TASK REQUIREMENTS: Where in the data below does the word "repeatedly" appear? Copy each line that holds it.

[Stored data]
------------------------------------------------
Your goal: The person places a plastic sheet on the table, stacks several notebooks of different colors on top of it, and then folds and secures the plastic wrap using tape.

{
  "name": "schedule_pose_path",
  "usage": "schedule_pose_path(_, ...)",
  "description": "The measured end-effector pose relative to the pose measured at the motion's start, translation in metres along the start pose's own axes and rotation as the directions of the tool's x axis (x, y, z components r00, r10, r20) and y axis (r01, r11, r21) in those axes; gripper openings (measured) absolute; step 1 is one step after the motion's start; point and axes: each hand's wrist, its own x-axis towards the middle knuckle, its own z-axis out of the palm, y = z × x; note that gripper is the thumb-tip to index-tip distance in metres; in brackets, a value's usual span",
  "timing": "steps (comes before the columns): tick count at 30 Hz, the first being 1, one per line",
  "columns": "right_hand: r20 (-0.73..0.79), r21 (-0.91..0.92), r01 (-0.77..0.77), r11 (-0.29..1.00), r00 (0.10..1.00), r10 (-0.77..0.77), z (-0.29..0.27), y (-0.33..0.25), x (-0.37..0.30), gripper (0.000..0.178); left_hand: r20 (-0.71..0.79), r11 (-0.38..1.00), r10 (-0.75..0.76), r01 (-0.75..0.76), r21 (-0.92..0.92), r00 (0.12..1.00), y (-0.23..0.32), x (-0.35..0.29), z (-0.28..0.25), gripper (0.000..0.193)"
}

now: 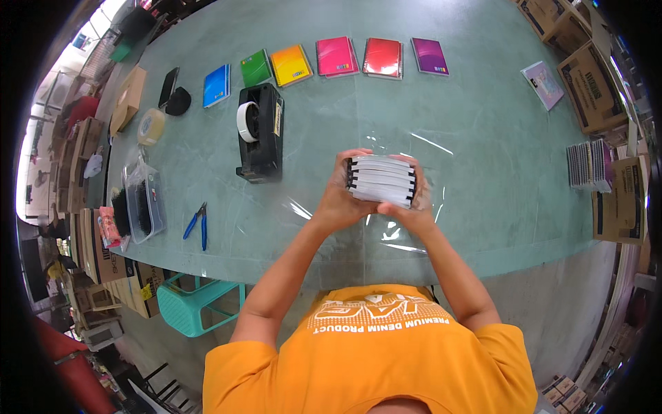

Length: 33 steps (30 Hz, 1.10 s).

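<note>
Between my two hands stands a stack of spiral notebooks, its white page edges facing up and black coils showing at the sides. My left hand grips the stack's left side, fingers wrapped around the far corner. On the other side my right hand clasps it, thumb near the front edge. Clear plastic film lies under and around the stack, shiny with reflections. Left of my hands is a black tape dispenser with a roll of white tape.
A row of notebooks, among them a blue notebook and a purple notebook, lies along the far side. Blue pliers and a clear plastic bin are at left. More stacked notebooks and cardboard boxes line the right edge.
</note>
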Motion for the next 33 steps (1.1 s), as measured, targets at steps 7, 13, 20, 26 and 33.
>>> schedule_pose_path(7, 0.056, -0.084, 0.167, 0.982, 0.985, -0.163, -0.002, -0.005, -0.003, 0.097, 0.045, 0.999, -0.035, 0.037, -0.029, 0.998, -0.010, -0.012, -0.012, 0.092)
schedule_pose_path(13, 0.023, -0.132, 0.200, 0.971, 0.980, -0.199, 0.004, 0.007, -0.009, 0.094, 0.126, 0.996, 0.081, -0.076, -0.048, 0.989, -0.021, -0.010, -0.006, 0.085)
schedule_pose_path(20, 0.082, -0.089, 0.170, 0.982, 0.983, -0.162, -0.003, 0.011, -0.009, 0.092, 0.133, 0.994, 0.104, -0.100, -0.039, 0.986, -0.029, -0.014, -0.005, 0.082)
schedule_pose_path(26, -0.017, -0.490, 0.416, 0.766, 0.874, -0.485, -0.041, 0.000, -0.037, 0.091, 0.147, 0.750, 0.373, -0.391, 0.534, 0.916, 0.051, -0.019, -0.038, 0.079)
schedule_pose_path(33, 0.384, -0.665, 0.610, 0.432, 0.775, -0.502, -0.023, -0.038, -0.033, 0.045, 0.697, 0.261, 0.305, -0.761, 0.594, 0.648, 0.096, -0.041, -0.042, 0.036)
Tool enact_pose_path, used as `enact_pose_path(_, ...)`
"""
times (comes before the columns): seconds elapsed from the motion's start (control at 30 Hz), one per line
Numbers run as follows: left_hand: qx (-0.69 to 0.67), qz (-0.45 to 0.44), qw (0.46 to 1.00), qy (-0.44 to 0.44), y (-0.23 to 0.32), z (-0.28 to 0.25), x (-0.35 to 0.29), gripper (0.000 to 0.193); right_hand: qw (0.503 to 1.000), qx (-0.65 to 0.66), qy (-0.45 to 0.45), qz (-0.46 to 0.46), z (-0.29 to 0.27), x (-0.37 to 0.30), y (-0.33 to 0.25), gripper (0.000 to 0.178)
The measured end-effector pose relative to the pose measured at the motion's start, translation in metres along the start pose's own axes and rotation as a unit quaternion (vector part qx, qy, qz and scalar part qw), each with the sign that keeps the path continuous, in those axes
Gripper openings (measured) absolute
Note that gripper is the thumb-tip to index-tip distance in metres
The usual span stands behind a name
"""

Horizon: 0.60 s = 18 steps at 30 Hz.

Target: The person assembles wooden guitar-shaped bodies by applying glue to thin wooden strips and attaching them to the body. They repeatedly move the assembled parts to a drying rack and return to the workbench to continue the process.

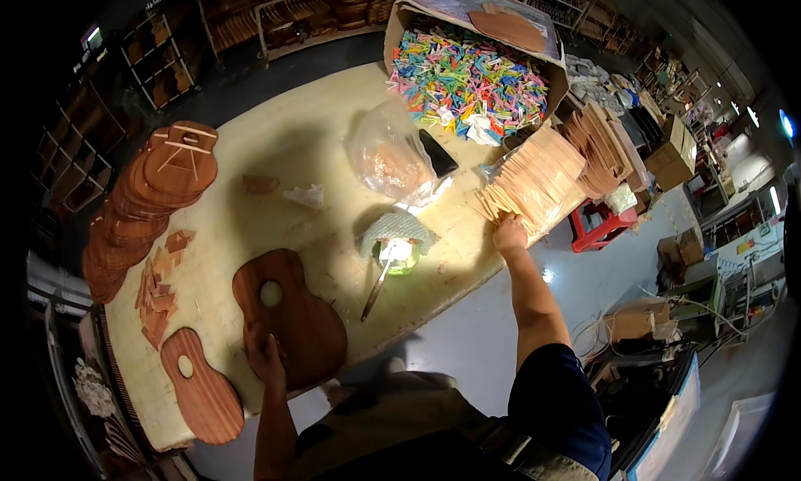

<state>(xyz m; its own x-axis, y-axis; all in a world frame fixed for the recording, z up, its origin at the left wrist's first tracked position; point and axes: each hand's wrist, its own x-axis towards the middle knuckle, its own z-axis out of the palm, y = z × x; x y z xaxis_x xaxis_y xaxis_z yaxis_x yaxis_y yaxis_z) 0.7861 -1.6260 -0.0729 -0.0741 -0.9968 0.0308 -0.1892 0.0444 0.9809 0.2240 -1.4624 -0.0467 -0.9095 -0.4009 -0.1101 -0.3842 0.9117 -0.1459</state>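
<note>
My left hand (264,354) lies flat on a dark brown guitar-shaped wooden board with a round hole (292,310) near the table's front edge. My right hand (509,232) reaches out to the right edge of the table and touches a fanned pile of thin pale wooden strips (534,179); whether its fingers grip a strip I cannot tell. A second, smaller guitar-shaped board (200,389) lies to the left of the first. A glue jar with a brush in it (397,254), under a woven cover, stands between my hands.
A stack of brown guitar-shaped boards (142,206) runs along the table's left side, small wood pieces (158,293) beside it. A clear plastic bag (390,157) sits mid-table. A cardboard box of coloured clips (467,80) stands at the back. A red stool (602,224) stands off the right edge.
</note>
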Motion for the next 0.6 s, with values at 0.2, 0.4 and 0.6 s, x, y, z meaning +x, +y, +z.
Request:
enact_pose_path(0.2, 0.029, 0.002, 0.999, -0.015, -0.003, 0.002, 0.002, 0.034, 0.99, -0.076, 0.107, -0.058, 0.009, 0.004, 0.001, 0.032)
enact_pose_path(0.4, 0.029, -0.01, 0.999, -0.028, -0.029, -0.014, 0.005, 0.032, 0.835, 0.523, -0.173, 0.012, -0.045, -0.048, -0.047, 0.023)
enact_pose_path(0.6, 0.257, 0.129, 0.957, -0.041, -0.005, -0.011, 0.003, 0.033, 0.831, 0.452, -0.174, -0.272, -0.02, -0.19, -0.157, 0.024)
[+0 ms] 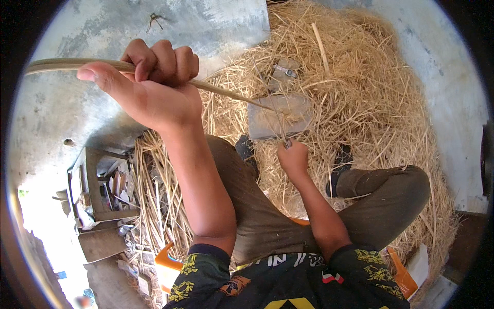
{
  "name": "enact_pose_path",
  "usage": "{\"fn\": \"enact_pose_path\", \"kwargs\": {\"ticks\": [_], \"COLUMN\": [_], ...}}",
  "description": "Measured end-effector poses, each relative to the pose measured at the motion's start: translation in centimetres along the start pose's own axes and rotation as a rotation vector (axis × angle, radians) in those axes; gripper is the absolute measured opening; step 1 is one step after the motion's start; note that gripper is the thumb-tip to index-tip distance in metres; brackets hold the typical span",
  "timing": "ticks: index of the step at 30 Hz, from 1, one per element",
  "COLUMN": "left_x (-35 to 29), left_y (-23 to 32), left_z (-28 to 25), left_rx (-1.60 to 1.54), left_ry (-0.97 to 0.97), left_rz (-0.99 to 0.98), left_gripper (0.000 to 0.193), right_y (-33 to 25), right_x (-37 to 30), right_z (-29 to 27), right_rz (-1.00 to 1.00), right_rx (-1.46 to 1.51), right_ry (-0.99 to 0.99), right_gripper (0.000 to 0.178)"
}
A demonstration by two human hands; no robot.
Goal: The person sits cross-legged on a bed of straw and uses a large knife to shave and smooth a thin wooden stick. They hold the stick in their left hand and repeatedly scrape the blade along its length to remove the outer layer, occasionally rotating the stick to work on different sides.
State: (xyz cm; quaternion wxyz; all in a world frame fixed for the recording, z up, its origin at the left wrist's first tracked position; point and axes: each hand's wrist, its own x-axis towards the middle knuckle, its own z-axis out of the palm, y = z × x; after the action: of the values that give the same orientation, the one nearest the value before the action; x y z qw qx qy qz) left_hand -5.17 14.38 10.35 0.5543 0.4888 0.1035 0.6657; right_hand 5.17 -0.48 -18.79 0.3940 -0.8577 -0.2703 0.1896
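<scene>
Bamboo strip [226,92] runs through the raised left hand [154,87], whose grip is clenched around it; best kept taut and slid smoothly. Right of that fist the strip slants down toward the grey slab [280,116]. The right hand [293,157] pinches a thin sliver just below the slab. Straw [370,103] crowds the right side; bare floor [62,108] lies open left of the fist.
</scene>
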Motion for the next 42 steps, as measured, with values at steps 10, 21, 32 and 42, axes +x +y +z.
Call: {"fn": "enact_pose_path", "kwargs": {"ticks": [10,21,32,42], "left_x": [0.1,0.4,0.6,-4.0], "left_y": [0.5,0.3,0.3,-14.6], "left_z": [0.7,0.8,0.1,-2.2], "left_rx": [-0.075,-0.020,-0.047,0.859], "left_ry": [-0.028,-0.007,-0.014,-0.074], "left_rz": [-0.044,-0.036,0.028,-0.207], "left_gripper": [0.073,0.073,0.069,0.027], "right_y": [10.2,7.0,13.6,3.1], "right_x": [0.5,-0.1,-0.1,1.0], "right_z": [2.4,3.0,3.5,-1.2], "right_rz": [0.434,-0.013,0.690,0.518], "right_rx": [-0.120,-0.011,0.424,0.534], "right_ry": [-0.242,-0.063,-0.504,-0.178], "right_gripper": [0.026,0.025,0.015,0.026]}}
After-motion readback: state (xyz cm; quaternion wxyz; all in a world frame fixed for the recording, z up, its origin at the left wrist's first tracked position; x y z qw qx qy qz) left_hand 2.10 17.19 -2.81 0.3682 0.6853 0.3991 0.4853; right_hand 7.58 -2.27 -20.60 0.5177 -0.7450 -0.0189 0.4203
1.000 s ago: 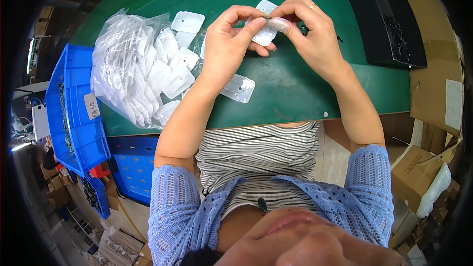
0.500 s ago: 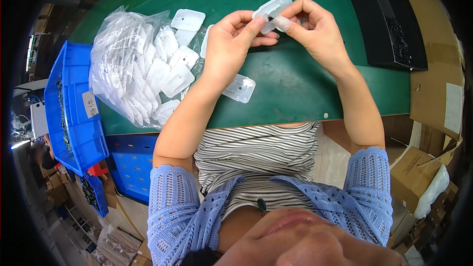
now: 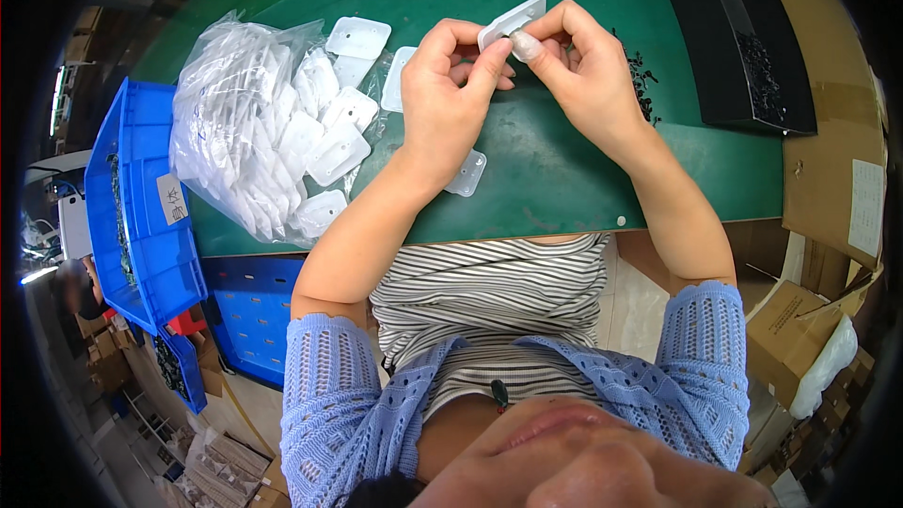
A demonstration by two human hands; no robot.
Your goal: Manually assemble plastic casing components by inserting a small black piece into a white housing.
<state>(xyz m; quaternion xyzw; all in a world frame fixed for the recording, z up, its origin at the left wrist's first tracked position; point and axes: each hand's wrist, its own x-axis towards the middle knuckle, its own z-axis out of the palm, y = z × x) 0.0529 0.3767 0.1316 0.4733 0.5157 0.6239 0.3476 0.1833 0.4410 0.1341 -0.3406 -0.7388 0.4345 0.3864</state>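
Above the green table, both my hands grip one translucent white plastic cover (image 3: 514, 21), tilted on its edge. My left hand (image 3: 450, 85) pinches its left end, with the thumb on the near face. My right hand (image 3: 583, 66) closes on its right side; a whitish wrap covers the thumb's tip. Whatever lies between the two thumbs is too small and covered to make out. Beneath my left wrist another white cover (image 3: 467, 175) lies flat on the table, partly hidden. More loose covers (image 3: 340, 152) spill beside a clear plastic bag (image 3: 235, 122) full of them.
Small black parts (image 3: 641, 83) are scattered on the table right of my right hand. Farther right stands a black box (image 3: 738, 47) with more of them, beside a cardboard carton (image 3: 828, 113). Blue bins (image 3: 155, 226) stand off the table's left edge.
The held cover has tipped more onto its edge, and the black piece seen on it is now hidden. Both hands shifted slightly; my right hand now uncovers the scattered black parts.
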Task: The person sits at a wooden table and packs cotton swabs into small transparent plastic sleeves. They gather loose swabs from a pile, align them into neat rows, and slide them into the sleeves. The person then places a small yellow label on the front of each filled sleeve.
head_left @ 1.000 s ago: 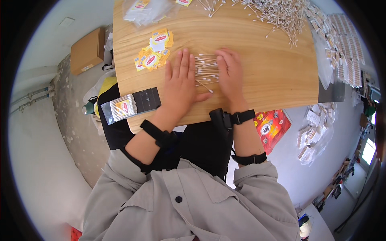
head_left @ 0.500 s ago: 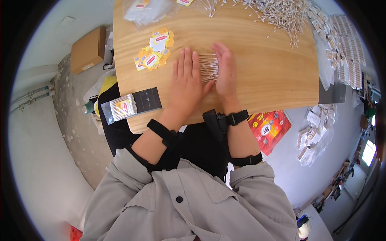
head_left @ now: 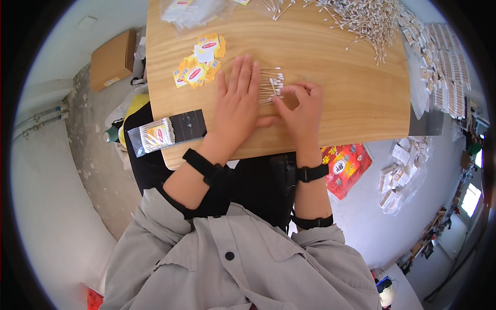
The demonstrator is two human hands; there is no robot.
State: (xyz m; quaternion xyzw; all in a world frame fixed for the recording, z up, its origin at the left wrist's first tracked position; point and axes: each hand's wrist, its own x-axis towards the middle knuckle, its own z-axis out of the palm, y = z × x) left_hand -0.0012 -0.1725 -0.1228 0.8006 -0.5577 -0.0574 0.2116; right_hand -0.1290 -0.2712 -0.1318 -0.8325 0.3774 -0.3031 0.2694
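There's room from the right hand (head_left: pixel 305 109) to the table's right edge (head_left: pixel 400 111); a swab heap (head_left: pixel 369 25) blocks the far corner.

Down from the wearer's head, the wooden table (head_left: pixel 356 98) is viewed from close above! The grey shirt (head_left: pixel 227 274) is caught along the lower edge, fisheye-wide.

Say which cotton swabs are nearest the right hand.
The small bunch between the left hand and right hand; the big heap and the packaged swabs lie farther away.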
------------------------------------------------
RESULT FOR THIS EXERCISE:
Target: The person assembles wooden guitar-shaped bodies by applying glue to thin wooden strips and attaching them to the body. They repeatedly move the assembled parts to a drying rack and return to the workbench to continue the process.
Goal: The person sits cross-legged on a bed of straw and uses a large knife to shave and smooth a thin wooden stick. They hold the stick in their left hand and repeatedly scrape the blade along its length to remove the outer layer, occasionally rotating the stick to work on different sides.

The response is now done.